Combining information from multiple risk factors to predict the probability of disease development is not new. For example, Gail et al. (1989) used a proportional hazards model to estimate individual probabilities of developing breast cancer, on the basis of factors such as age at menarche, age at first live birth, number of previous breast biopsies, and number of first-degree relatives with breast cancer. Estimating likelihood ratios through use of logistic regression with covariates has been proposed in clinical diagnostic tests (Coughlin et al. 1992; Simel et al. 1993). A method similar to the one we propose is used routinely in pregnancy screening, to estimate the risk of fetal Down syndrome, on the basis of multiple maternal serum markers, maternal age, and other factors (Wald and Leck 2000).

We show that an individual patient's risk of developing a multifactorial disease can be calculated from case-control data by means of likelihood ratios estimated using logistic regression. This approach permits the simultaneous use of information from many different genetic tests as well as from environmental risk factors, age, personal medical history, and family history. When all such information is taken into account, the estimated likelihood ratio can easily be converted to the posterior probability of developing the disease.

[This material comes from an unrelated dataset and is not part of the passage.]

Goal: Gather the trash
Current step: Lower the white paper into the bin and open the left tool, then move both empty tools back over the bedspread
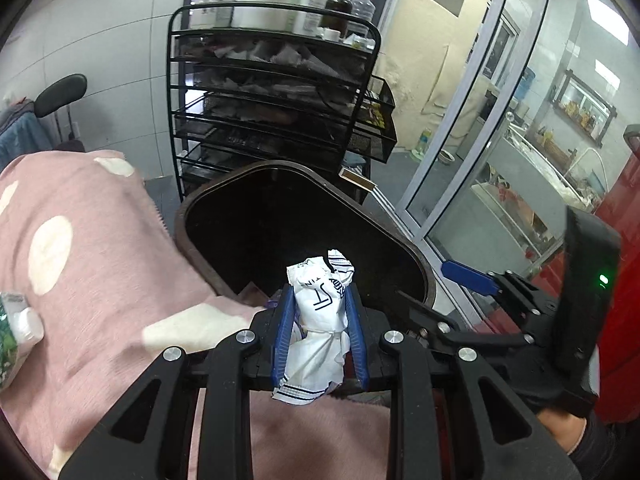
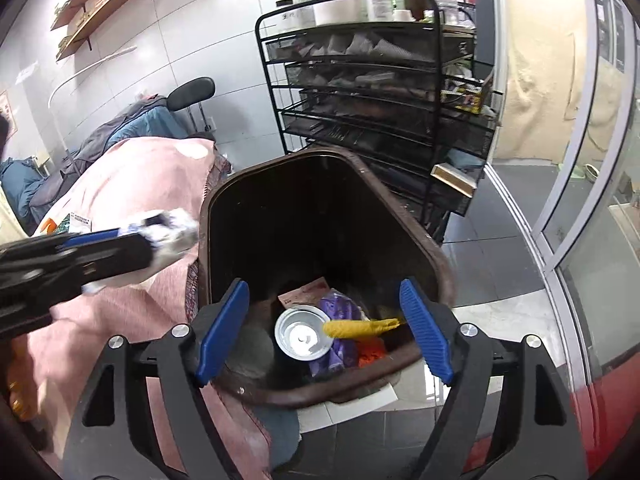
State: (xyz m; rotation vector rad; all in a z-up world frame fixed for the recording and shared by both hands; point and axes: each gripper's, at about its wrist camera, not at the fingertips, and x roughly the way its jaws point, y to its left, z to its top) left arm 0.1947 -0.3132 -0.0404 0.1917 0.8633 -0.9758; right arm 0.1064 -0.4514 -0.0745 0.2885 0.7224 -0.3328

The nomogram graphically illustrates the conditions that improve prediction-namely, increasing the number of risk factors that are considered and focusing on groups with a higher background risk for the disease. For a common disease (affecting >10% of the population), a positive test panel associated with a combined likelihood ratio of 81 would strongly predict the probability of developing the disease (in excess of 90% posterior probability). A likelihood ratio of this magnitude can be achieved by using a small panel of disease-susceptibility alleles with moderate effects or by using fewer alleles with relatively strong effects. The availability of multiplex genetic testing by efficient automated methods (Southern 1996; Pennisi 1999) offers the prospect of assessing dozens or hundreds of alleles simultaneously and thereby identifying individuals at very high risk of developing a particular disease, even if the contribution of each gene to the risk is small. Focusing this testing on higher-risk groups, such as people with a positive family history, can increase the prediction probabilities even further because of the higher a priori risk for a disease among people with a positive family history. For a group whose a priori risk of developing a disease is 15% instead of 10%, for example, a combined likelihood ratio of 51 (instead of 81) would be sufficient to reach the same 90% posterior probability of disease development.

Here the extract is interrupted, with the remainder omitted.